**What is being asked:**
Repeat each line of the data below exactly, but skip the pictures.

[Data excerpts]
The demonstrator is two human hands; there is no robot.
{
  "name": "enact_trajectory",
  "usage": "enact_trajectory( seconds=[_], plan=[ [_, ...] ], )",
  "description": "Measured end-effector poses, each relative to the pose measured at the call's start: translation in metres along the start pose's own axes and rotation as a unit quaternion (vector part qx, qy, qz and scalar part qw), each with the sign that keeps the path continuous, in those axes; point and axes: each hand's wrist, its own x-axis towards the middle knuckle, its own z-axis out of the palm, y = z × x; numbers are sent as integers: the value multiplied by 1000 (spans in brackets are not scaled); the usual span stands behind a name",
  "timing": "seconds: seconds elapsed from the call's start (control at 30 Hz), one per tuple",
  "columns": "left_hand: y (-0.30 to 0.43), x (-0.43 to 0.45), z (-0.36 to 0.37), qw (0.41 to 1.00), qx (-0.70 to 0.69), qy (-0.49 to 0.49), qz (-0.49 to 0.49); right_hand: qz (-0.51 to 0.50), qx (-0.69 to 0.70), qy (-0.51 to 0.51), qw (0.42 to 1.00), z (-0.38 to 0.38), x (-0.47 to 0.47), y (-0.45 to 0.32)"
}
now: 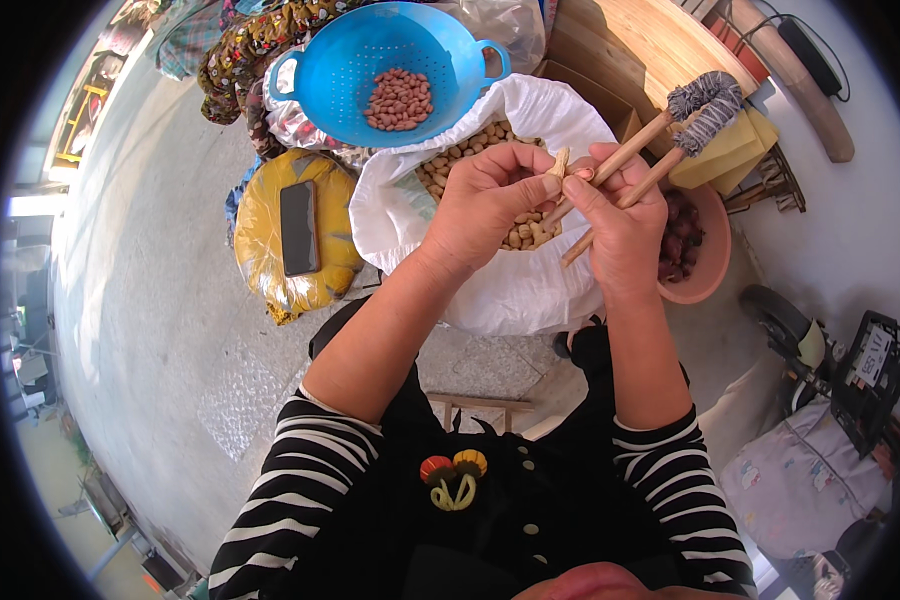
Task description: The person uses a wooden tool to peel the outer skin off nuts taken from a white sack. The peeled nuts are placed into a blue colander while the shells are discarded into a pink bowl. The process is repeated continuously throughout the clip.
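Between thumb and fingers, my left hand (pixel 495 195) grips a peanut shell (pixel 559 163), tilted upright. My right hand (pixel 622 214) holds a pair of wooden sticks (pixel 633 150) joined by a grey cloth-wrapped bend (pixel 709 105). A pinkish peanut kernel (pixel 585 173) shows at the right thumb tip, close to the shell. Both hands are over a white woven sack (pixel 525 289) with its rim rolled open, holding unshelled peanuts (pixel 525 231). Beyond the sack, a blue plastic colander (pixel 330 82) carries shelled peanut kernels (pixel 399 101).
Left of the sack, a smartphone (pixel 299 229) lies on a yellow plastic-wrapped bundle (pixel 259 240). At the right are a pink basin (pixel 712 262) of dark red onions or similar produce, and a wheeled vehicle (pixel 802 337). A wooden board (pixel 645 37) stands behind.
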Motion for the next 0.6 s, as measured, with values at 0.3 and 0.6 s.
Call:
enact_trajectory(
  seconds=[0.3,0.6],
  plan=[
    [-11,3,-3,970,-223,20,-98,-71,-180,-29,981,2,-2,-6],
    [-25,6,-1,938,-264,100,-201,-10,-320,-17,947,-3,1,-9]
  ],
)
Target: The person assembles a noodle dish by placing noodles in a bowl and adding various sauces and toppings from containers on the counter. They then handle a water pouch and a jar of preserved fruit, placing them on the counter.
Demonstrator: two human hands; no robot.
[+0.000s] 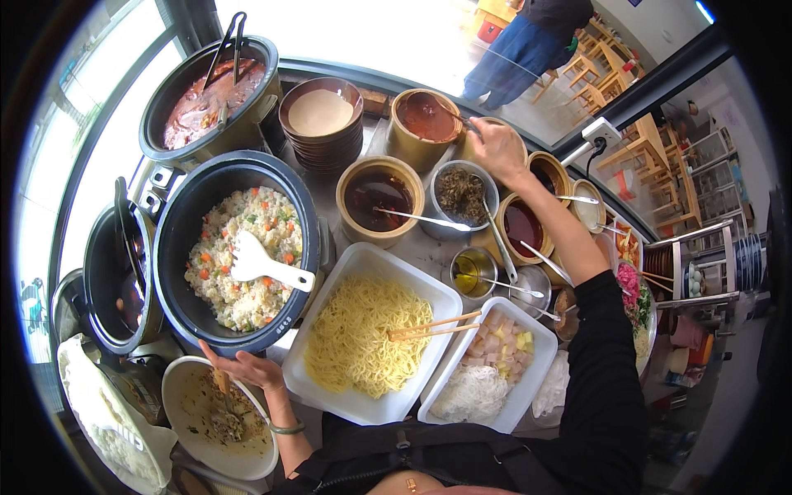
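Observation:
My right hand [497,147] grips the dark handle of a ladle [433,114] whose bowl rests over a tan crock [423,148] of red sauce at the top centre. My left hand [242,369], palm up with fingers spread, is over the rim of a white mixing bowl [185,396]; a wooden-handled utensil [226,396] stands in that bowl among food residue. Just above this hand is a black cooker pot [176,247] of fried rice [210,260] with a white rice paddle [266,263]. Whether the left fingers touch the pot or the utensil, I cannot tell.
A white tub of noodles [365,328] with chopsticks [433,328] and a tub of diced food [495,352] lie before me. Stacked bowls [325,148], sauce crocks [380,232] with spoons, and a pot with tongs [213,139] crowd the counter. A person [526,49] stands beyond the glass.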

**Result of the exercise:**
The demonstrator is two human hands; there is no robot.
{
  "name": "enact_trajectory",
  "usage": "enact_trajectory( seconds=[_], plan=[ [_, ...] ], )",
  "description": "Measured end-effector poses, each relative to the pose measured at the call's start: translation in metres along the start pose's own axes and rotation as a unit quaternion (vector part qx, qy, qz and scalar part qw), each with the sign that keeps the path continuous, in those axes; point and axes: each hand's wrist, its own x-axis towards the middle knuckle, its own z-axis out of the palm, y = z × x; numbers are sent as integers: the value multiplied by 1000 (spans in brackets are not scaled); the usual span stands behind a name",
  "timing": "seconds: seconds elapsed from the call's start (control at 30 Hz), one per tuple",
  "columns": "left_hand: y (-0.30 to 0.43), x (-0.43 to 0.45), z (-0.36 to 0.37), qw (0.41 to 1.00), qx (-0.70 to 0.69), qy (-0.49 to 0.49), qz (-0.49 to 0.49); right_hand: qz (-0.51 to 0.50), qx (-0.69 to 0.70), qy (-0.51 to 0.51), qw (0.42 to 1.00), z (-0.38 to 0.38), x (-0.47 to 0.47), y (-0.45 to 0.32)"
}
now: 
Task description: The person uses a wooden tool to peel the outer skin off nuts taken from a white sack. The peeled nuts are placed into a blue colander while the shells are discarded into a pink bowl. The process is repeated continuously throughout the clip.
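Between thumb and fingers, my left hand (pixel 495 195) grips a peanut shell (pixel 559 163), tilted upright. My right hand (pixel 622 214) holds a pair of wooden sticks (pixel 633 150) joined by a grey cloth-wrapped bend (pixel 709 105). A pinkish peanut kernel (pixel 585 173) shows at the right thumb tip, close to the shell. Both hands are over a white woven sack (pixel 525 289) with its rim rolled open, holding unshelled peanuts (pixel 525 231). Beyond the sack, a blue plastic colander (pixel 330 82) carries shelled peanut kernels (pixel 399 101).
Left of the sack, a smartphone (pixel 299 229) lies on a yellow plastic-wrapped bundle (pixel 259 240). At the right are a pink basin (pixel 712 262) of dark red onions or similar produce, and a wheeled vehicle (pixel 802 337). A wooden board (pixel 645 37) stands behind.
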Motion for the next 0.6 s, as measured, with values at 0.3 and 0.6 s.
Call:
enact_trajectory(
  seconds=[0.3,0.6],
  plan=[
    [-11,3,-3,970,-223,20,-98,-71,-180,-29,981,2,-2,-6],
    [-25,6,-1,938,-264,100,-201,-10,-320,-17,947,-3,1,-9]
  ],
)
Target: The person assembles a noodle dish by placing noodles in a bowl and adding various sauces and toppings from containers on the counter. They then handle a water pouch and a jar of preserved fruit, placing them on the counter.
Demonstrator: two human hands; no robot.
[+0.000s] 
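Observation:
My right hand [497,147] grips the dark handle of a ladle [433,114] whose bowl rests over a tan crock [423,148] of red sauce at the top centre. My left hand [242,369], palm up with fingers spread, is over the rim of a white mixing bowl [185,396]; a wooden-handled utensil [226,396] stands in that bowl among food residue. Just above this hand is a black cooker pot [176,247] of fried rice [210,260] with a white rice paddle [266,263]. Whether the left fingers touch the pot or the utensil, I cannot tell.
A white tub of noodles [365,328] with chopsticks [433,328] and a tub of diced food [495,352] lie before me. Stacked bowls [325,148], sauce crocks [380,232] with spoons, and a pot with tongs [213,139] crowd the counter. A person [526,49] stands beyond the glass.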

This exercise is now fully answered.